The drawing was valued at 8 to 12 million pounds, or 11 to 16.5 million dollars, and was bought in a single bid from an as yet unidentified buyer in the auction room. There was no competition from telephone or internet bidders. The final price of $ 12.2 million was slightly better than the $ 11.5 million awarded in 2001 for Leonardo’s somewhat larger Silverpoint study “Horse and Rider,” the previous auction high for a drawing by the artist.
“These prices are absurd,” says Jean-Luc Baroni, a museum-quality dealer in old master drawings based in London and Paris. Baroni said if asked to calculate the price of the work, he would have estimated it at about $ 2 million. “You’re buying a name. It has nothing to do with the love of drawing. “
“Okay, it’s a Leonardo. But it’s so tiny, ”he said. “It’s a postage stamp.”
The drawing may have been small – about the size of a standard square post-it note – but the Thursday sale was viewed by many as possibly the last opportunity to purchase an original Leonardo drawing from a private collection.
Prices for virtually every work associated with this most famous Italian Renaissance artist have skyrocketed since the astonishing $ 450.3 million donated to the Salvator Mundi in 2017. In June, Christie’s sold a copy of the 17th century Mona Lisa for 2.9 million euros, or about 3.4 million US dollars. On Thursday, just hours before Christie’s drawing was sold, Sotheby’s sold a possibly 20th-century copy of the Mona Lisa for £ 378,000 at a daily old masters auction. It has been estimated at 8,000 to 12,000 pounds.
“Leonardo is the magic name,” said Anthony Crichton-Stuart, director of the Agnews London dealership, who had followed Sotheby’s Day sales.
Leonardo was known for creating “composite” animals in his art by combining elements of different species. Scientists have linked the drawing of a bear sold Thursday to the famously animated head of an ermine in Leonardo’s famous “Portrait of Cecilia Gallerani” from 1490 in the National Museum in Krakow.
“It was a very beautiful, very poetic drawing,” says Stephen Ongpin, specialist dealer for old master drawings from London. “What I liked was the tenderness of the portrayal. It’s not like a scientific drawing. But it was small. ”Ongpin said he thought Christie’s valuation was“ correct, ”as the estimate reflected a record price for a Leonardo font 20 years ago.
Ongpin and other dealers identified Christie’s anonymous salesman as American billionaire Thomas S. Kaplan, best known for his touring collection of Rembrandt paintings. Kaplan acquired the drawing in 2008 from London dealer Johnny van Haeften, as indicated in Christie’s cataloging. Kaplan declined to confirm that he was the “family trust” doing the sale.
Ongpin said Christie’s looked for the “Salvator Mundi Effect” by offering the drawing in its evening “Extraordinary Sale,” which appeals to wealthy trophy item collectors, rather than at a specialized old master auction.
“There are one or two private collectors and a museum or two who could have bought such a drawing,” Ongpin said. “But Christie’s was also looking for a buyer who doesn’t collect drawings and would love the name.”
The sale raises questions about the future of another drawing by the Renaissance master owned by a retired doctor in France.
The former doctor, an eighty-year-old known only as Jean B. in legal documents, hopes to add the work to the small list of Leonardo drawings from private collections that are offered on the open market.
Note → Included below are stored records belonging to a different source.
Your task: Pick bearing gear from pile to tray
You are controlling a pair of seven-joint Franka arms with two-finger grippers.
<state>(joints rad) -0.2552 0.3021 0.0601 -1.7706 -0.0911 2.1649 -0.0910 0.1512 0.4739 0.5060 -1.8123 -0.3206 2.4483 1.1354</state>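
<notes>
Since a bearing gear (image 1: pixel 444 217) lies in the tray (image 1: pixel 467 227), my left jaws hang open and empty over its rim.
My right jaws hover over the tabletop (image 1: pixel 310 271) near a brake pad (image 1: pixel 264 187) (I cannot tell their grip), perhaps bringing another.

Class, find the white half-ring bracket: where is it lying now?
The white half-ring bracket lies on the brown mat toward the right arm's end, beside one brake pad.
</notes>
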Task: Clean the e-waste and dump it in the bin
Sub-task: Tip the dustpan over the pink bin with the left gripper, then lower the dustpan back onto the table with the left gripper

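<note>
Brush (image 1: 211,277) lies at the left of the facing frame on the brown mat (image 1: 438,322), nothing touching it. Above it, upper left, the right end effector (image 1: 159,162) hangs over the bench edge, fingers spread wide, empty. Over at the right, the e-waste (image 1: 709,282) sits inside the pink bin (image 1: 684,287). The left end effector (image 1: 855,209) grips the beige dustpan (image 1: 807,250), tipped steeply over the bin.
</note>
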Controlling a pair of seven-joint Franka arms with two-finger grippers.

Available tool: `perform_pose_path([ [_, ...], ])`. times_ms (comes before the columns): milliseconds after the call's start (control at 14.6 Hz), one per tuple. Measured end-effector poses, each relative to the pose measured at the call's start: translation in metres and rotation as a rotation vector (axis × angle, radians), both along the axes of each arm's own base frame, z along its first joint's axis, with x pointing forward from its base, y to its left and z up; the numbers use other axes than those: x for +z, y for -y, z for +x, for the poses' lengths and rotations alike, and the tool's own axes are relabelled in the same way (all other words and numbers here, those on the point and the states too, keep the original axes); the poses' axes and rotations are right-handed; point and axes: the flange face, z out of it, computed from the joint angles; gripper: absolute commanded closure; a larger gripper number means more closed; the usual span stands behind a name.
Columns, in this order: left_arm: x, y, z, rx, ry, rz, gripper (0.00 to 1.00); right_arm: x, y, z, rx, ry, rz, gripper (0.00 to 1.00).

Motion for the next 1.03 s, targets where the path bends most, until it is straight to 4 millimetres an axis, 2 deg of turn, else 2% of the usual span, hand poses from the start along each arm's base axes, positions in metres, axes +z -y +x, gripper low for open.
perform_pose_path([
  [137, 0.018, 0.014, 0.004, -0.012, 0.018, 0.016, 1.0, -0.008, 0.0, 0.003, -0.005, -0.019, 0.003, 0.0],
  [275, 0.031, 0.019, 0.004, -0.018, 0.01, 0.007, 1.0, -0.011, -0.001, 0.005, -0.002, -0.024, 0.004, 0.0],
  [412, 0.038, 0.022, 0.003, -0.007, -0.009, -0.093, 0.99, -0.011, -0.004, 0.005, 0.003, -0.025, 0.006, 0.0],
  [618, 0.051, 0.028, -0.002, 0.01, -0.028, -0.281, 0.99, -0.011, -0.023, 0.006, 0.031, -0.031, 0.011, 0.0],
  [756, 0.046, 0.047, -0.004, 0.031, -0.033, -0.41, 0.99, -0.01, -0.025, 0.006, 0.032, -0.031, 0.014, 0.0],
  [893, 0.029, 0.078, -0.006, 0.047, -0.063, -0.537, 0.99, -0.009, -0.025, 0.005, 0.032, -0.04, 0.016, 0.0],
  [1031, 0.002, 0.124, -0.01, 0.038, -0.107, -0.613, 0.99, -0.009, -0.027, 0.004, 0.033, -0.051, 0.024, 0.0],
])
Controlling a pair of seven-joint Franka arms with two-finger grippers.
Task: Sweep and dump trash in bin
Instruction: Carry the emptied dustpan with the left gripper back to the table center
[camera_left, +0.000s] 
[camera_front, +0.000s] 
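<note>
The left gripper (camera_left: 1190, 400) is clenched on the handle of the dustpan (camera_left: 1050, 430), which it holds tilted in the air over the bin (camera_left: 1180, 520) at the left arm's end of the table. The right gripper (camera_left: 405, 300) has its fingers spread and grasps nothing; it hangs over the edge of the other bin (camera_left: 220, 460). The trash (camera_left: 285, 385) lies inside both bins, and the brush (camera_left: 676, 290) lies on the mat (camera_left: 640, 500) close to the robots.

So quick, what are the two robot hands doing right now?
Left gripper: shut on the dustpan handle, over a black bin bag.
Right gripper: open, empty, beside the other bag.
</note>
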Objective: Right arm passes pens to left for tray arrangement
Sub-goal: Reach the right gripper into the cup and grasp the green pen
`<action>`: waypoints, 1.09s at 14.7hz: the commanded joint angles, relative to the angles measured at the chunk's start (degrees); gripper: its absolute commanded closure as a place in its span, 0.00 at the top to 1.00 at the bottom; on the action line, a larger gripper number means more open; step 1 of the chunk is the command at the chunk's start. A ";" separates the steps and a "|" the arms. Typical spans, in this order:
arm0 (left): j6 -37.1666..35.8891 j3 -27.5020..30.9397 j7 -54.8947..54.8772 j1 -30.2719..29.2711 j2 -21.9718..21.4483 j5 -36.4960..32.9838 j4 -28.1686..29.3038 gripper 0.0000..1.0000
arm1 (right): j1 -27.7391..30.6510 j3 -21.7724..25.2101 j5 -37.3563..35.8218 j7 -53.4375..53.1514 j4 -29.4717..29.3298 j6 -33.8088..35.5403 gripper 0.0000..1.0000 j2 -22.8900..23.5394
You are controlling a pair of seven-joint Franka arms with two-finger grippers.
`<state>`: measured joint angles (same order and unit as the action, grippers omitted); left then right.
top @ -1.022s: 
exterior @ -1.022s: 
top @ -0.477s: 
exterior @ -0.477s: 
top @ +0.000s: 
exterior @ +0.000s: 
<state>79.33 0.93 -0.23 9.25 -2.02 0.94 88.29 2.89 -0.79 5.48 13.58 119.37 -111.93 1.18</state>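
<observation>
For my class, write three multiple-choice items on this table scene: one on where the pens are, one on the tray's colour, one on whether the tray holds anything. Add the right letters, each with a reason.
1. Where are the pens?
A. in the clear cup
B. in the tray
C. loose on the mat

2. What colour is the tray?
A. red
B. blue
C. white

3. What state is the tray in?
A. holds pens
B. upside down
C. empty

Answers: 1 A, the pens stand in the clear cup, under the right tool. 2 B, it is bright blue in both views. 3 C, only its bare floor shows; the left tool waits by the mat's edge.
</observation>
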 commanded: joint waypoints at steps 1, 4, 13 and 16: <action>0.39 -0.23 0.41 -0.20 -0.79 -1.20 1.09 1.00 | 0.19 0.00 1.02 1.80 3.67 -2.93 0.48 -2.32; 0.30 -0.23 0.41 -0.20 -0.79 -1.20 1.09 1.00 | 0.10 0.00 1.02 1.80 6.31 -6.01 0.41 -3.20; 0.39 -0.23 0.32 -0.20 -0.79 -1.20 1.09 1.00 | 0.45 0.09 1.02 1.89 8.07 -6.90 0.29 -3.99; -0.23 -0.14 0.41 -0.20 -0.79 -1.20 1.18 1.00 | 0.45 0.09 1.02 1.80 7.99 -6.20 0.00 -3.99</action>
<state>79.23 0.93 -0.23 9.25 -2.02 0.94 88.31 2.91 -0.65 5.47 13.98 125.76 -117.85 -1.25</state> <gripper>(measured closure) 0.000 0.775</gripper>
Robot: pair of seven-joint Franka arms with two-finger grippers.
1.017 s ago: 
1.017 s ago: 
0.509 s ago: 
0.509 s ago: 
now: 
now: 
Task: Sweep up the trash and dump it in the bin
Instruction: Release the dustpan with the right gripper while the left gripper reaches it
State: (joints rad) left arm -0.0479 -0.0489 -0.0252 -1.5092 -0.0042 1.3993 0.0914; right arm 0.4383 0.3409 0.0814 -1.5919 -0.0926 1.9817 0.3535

As early as 2016, the Paris auction house Tajan identified a double-sided pen drawing that the doctor owned as a significant Leonardo discovery. Widely accepted by scholars as Leonardo, the 7½ “by 5” sheet depicting the martyrdom of St Sebastian on one side and scientific sketches on the other was declared a “national treasure” by the French state, which was approved during offer to buy it at a fair market price for a period of 30 months during which export was prohibited.
But the sensational sale of “Salvator Mundi” in 2017 made the owner of the drawing revise his expectations, according to Rodica Seward, owner of Tajan.
Seward said the owner had decided to cancel the auction scheduled for June 2019, at which Tajan was hoping to fetch a price of at least 30 million euros, or about $ 34 million, for the double-sided drawing. In July of this year, the French state offered to buy the sheet for 10 million euros, or about $ 11.8 million, just before the certificate of denial of export expired. The offer was rejected and the export ban will remain in place even after it has been extended.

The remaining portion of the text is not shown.